* Problem description *
Read through the listing below and copy each line in which the word "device" occurs.

──────────────────────────────

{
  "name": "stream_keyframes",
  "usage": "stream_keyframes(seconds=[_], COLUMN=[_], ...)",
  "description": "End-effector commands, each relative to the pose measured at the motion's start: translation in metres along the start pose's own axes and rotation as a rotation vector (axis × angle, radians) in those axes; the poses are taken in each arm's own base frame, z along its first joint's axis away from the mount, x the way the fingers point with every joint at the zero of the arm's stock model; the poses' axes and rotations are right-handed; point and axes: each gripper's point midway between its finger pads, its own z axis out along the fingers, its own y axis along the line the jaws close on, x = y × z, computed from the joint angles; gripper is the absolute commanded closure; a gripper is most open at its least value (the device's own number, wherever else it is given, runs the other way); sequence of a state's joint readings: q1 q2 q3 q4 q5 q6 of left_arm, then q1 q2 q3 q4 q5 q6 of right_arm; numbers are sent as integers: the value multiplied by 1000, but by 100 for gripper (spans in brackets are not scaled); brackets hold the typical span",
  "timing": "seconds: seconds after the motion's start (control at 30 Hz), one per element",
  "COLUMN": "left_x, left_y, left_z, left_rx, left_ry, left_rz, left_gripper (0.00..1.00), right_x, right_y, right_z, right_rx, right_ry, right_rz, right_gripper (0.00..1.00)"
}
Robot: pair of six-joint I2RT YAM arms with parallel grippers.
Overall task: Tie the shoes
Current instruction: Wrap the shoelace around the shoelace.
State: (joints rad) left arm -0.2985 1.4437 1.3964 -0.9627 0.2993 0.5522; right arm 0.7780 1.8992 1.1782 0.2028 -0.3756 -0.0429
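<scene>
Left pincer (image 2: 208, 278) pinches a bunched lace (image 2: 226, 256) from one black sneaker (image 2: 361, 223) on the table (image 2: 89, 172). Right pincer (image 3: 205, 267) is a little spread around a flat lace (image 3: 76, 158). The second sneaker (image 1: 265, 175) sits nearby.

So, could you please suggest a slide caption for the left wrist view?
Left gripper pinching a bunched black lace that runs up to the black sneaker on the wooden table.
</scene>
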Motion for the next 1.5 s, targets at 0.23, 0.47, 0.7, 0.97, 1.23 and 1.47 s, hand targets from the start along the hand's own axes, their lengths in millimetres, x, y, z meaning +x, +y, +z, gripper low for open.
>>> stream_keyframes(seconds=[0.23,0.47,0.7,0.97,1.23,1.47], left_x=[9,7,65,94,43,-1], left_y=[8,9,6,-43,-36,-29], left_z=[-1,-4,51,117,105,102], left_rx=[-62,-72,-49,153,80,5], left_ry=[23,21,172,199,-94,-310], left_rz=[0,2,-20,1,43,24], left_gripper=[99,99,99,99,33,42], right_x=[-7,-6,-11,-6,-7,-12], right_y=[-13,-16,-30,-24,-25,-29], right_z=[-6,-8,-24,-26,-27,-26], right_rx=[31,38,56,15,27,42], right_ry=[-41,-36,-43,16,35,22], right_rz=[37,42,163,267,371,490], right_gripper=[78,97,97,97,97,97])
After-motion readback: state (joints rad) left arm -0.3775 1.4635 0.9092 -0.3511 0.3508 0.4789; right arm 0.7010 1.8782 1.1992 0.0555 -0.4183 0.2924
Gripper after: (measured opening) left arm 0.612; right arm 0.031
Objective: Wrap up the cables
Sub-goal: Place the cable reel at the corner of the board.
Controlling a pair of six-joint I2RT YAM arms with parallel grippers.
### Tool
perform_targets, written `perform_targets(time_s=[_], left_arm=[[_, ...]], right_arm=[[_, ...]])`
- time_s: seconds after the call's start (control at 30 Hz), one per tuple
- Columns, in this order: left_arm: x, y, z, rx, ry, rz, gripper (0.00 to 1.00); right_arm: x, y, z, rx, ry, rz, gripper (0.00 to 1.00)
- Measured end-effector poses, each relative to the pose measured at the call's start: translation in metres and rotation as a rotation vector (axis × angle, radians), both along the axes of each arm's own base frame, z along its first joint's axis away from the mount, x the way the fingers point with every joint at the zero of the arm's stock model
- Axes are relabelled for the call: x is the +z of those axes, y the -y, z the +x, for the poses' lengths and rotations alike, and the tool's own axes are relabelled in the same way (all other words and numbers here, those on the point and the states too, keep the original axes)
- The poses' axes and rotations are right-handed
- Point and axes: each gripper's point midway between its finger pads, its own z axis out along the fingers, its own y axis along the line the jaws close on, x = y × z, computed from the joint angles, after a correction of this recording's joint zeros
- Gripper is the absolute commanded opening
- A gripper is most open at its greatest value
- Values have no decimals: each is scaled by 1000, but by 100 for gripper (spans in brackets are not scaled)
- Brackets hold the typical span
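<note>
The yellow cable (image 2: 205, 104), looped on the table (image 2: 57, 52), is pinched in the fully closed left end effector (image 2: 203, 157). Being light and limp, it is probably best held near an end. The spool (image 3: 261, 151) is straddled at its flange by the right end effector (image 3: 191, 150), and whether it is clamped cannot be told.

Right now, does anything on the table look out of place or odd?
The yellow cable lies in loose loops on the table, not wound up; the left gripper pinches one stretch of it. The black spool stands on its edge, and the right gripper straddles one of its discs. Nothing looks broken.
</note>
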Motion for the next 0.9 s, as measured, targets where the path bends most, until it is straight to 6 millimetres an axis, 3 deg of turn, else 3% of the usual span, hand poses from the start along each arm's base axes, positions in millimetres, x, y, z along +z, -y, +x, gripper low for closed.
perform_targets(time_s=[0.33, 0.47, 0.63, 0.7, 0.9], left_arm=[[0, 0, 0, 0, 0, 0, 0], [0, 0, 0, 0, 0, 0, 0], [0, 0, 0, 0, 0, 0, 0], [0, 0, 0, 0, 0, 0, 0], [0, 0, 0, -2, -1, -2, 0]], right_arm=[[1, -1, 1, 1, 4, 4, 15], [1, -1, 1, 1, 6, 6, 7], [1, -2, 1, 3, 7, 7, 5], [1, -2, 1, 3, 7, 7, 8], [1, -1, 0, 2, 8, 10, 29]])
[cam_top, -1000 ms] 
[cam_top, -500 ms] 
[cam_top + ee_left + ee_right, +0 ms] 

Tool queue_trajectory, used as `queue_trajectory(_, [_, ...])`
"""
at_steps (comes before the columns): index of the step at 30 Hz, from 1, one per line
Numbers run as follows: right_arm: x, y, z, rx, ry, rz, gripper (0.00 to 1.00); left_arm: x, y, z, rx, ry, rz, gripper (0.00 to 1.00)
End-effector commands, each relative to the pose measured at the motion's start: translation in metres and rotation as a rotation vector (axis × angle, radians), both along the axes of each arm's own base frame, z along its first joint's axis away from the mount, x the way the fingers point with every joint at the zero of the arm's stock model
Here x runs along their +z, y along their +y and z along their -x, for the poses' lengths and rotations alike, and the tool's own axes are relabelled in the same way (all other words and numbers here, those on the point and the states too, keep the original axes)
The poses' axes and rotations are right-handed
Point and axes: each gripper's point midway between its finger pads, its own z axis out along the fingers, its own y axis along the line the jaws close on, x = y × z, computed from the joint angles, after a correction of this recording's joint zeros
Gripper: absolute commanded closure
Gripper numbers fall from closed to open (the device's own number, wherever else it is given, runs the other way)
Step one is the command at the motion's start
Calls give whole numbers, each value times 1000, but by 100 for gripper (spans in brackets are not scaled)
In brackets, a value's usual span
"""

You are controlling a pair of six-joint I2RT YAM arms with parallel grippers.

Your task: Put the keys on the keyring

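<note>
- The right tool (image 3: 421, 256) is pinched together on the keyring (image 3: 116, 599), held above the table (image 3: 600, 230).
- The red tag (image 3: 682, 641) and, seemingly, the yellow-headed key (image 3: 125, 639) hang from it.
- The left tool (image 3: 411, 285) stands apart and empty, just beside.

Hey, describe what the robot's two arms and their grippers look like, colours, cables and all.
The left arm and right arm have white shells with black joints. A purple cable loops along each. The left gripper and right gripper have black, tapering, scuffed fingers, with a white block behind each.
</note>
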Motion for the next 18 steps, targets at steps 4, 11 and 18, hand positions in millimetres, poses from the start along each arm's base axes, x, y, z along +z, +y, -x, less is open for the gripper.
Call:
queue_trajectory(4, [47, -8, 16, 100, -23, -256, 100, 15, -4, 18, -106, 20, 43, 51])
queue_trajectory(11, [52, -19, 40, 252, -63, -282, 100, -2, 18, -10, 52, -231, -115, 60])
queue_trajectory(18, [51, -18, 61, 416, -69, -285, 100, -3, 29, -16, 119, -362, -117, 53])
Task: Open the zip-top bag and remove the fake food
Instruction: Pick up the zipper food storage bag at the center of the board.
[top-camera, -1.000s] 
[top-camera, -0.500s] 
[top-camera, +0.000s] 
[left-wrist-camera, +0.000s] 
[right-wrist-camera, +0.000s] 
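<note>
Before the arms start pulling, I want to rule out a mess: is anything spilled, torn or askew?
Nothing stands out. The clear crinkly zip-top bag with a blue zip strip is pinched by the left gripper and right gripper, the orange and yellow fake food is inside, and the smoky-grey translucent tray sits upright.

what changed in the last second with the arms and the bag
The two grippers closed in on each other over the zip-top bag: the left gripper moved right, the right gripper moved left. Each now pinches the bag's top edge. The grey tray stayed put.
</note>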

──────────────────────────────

* Answer to this problem *
  "description": "End-effector commands, each relative to the pose measured at the motion's start: translation in metres along the start pose's own axes and rotation as a rotation vector (axis × angle, radians) in those axes; the poses are taken in each arm's own base frame, z along its first joint's axis away from the mount, x the way the fingers point with every joint at the zero of the arm's stock model; the poses' axes and rotations are right-handed; point and axes: each gripper's point midway between its finger pads, its own z axis out along the fingers, its own y axis along the line the jaws close on, x = y × z, computed from the joint angles; gripper is the absolute commanded closure; a gripper is most open at its least value (the device's own number, wherever else it is given, runs the other way); sequence of a state's joint readings: q1 q2 q3 q4 q5 q6 of left_arm, then q1 q2 q3 q4 q5 q6 of right_arm; numbers are sent as integers: the value multiplied by 1000, but by 100 for gripper (spans in brackets are not scaled); brackets hold the typical span",
Gripper numbers fall from closed to open (the device's own number, wherever else it is given, runs the other way)

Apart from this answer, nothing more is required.